• Problem details
Find the line containing "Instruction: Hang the". Reproduce it and every line after it up to the end of the records, exactly as written.

* * *

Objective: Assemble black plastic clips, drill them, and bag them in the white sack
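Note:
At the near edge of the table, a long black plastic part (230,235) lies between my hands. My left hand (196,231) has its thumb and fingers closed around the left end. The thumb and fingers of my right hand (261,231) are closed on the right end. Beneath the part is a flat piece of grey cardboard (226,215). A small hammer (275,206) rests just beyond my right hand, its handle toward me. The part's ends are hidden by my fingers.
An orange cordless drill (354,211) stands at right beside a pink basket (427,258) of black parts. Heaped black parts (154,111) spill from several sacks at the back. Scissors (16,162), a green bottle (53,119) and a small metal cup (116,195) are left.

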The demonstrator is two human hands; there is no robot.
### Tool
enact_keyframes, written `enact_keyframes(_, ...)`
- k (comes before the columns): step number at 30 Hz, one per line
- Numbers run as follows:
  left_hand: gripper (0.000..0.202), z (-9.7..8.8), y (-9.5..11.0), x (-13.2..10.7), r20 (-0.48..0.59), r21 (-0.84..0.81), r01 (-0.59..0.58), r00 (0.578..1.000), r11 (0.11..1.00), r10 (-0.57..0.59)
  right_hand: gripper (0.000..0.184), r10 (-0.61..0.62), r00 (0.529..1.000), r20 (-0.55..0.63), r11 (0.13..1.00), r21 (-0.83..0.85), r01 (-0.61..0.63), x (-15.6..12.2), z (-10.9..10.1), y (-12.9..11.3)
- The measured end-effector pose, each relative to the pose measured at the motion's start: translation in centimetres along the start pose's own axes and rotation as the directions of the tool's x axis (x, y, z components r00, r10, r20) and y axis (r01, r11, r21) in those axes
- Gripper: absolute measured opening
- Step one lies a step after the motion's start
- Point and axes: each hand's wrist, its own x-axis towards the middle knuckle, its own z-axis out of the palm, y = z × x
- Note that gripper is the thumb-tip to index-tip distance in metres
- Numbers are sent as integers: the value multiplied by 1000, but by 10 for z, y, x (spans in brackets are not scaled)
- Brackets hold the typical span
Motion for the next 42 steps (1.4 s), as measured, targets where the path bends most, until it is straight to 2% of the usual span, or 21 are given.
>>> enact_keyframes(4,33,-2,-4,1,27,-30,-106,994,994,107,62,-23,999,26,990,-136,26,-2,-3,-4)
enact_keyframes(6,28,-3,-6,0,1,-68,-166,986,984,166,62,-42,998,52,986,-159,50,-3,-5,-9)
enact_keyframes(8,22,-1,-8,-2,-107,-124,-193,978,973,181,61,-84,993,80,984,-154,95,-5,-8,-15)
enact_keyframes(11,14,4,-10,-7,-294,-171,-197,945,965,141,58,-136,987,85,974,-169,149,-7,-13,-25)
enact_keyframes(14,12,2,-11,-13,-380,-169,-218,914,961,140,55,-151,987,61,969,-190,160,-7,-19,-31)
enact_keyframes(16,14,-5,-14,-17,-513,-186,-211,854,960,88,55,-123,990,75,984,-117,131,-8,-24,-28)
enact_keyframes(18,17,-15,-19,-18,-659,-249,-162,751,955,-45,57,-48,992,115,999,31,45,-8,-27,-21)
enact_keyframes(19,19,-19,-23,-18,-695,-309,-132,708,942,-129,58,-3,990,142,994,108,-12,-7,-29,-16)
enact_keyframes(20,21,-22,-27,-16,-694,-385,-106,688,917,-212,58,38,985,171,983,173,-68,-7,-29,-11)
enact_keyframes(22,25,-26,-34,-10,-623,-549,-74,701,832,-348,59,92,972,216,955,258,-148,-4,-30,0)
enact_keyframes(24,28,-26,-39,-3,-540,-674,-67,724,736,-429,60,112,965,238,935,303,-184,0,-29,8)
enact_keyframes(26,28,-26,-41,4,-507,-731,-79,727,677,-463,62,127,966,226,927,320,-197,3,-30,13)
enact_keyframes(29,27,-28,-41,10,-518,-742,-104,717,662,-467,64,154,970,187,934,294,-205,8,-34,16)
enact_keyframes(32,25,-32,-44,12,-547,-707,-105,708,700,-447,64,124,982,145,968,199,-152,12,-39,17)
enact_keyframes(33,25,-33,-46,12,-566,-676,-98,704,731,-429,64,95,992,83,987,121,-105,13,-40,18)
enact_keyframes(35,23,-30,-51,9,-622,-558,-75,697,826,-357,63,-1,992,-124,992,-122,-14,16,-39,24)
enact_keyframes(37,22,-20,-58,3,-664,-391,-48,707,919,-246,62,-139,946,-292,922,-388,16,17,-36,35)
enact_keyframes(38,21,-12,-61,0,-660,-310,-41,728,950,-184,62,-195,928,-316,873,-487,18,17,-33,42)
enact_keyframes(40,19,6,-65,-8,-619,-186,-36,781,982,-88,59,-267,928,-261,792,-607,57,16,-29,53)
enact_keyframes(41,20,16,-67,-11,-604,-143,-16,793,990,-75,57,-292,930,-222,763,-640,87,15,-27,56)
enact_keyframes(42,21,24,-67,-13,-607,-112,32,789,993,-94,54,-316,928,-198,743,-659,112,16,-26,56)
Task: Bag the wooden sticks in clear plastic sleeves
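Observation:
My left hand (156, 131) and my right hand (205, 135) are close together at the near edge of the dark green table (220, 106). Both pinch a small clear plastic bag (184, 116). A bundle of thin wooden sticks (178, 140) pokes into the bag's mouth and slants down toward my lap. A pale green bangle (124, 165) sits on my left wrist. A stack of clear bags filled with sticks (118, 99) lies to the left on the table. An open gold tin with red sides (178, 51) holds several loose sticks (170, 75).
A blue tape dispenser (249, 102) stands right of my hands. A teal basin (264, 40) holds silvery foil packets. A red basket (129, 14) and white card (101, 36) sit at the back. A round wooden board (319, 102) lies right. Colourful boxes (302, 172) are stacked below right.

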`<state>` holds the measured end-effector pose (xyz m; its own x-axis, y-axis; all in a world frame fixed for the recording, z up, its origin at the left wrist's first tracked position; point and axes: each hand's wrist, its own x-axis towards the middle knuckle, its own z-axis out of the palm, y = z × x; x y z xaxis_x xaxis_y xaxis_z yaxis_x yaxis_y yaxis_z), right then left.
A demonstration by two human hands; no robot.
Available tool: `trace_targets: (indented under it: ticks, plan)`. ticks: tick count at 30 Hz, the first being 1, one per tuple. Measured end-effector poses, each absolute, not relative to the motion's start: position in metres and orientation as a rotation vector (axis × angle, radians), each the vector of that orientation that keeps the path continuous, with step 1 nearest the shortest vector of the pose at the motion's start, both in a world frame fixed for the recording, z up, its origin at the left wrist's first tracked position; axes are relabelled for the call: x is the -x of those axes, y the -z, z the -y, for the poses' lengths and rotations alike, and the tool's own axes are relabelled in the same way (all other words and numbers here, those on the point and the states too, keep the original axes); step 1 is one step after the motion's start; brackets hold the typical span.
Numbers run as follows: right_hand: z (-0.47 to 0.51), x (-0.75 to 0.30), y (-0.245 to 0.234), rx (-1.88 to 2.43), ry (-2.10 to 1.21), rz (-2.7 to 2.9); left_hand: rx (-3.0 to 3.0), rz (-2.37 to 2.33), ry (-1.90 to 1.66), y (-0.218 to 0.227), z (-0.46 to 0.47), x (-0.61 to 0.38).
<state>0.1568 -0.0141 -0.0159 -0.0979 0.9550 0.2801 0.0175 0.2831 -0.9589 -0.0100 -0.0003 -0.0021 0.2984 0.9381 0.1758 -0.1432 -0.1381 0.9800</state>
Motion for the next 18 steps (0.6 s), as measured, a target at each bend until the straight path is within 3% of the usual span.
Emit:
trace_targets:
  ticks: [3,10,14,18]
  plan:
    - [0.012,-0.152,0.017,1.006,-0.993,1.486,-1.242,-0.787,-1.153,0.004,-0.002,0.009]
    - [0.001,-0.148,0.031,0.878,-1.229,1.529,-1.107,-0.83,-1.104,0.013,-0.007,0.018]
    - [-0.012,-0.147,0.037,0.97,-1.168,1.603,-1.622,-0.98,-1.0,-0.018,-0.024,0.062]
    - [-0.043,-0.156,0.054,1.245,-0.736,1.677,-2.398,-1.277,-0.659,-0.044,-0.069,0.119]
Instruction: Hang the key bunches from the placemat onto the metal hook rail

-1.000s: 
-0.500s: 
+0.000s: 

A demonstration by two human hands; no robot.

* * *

• Answer to the problem
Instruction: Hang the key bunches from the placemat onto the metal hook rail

-1.000s: 
-0.500s: 
+0.000s: 

A demonstration by two human hands; no robot.

That finishes the output for this exercise.